通天法相見塵埃落定,數十萬冤魂既能得償所願,那他自當功成身退,他輕輕擺了擺袖子,卻在江麵上引起一陣架勢誇張的橫風,讓好不容易緩過氣息的陳長柏不禁後退了半步。
通天法相道:“陳長柏,如你所願,數十萬冤魂都得以去往輪回,我也該走了。”
陳長柏抬頭看向法相道:“龔頭,你這就要走了?”
通天法相點了點頭道:“是啊,我出手幹預葉落河數十萬冤魂去往輪回,無疑於打碎了某些積攢深究的家底,若我還不舍不得走,某些人可又得到上界去戳我的脊梁骨了。”
陳長柏有些失落:“還想著能夠和你喝上兩壺的。”
通天法相笑道:“哦,你小子也學會喝酒了?你若想喝酒,那還不簡單,親自到上界來找我,上界的酒可不是你們人間能比的,那才是真正的瓊漿玉液。

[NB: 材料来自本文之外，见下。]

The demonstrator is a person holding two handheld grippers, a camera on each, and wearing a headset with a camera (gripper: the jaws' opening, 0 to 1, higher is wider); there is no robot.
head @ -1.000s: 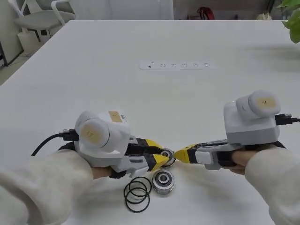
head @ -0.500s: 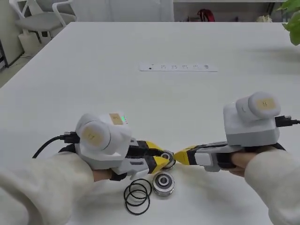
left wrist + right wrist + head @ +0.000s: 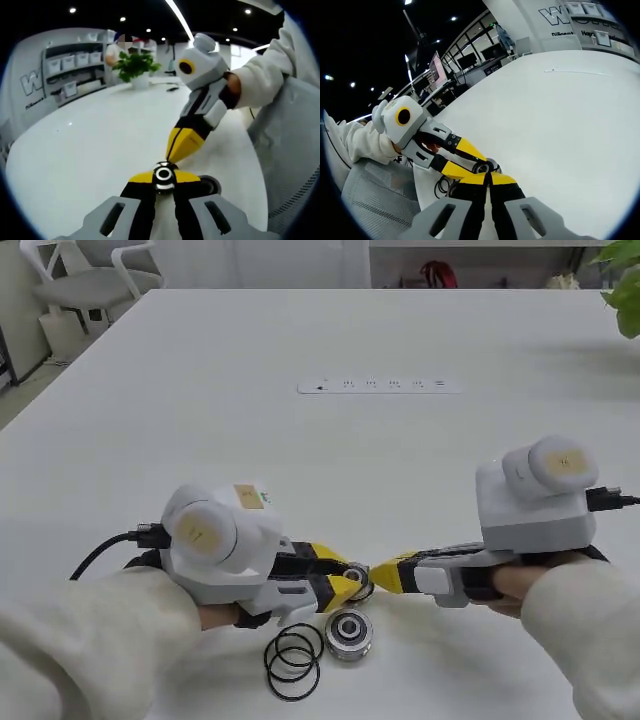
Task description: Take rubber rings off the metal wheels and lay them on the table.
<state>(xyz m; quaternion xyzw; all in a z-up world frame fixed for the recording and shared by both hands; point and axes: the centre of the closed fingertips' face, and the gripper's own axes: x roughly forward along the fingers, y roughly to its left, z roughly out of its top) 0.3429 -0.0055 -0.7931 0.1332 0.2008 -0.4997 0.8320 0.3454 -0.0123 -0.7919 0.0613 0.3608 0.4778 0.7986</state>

”
通天法相又神秘一笑,補充道:“不過前提是你得先隨隨便便當個地仙,然後才有資格走過那片劍山汪洋。”
陳長柏頭大如鬥,怎麼這些神仙人物都喜歡雲淡風輕地誇大其詞,還真就說話不用力氣了,隨隨便便當個地仙?那可是難若登天洪荒十四樓啊,放眼整座人間,這數百年來也就隻有陳震一人能夠做到,他清楚自個有幾斤幾兩,實在不敢好高騖遠。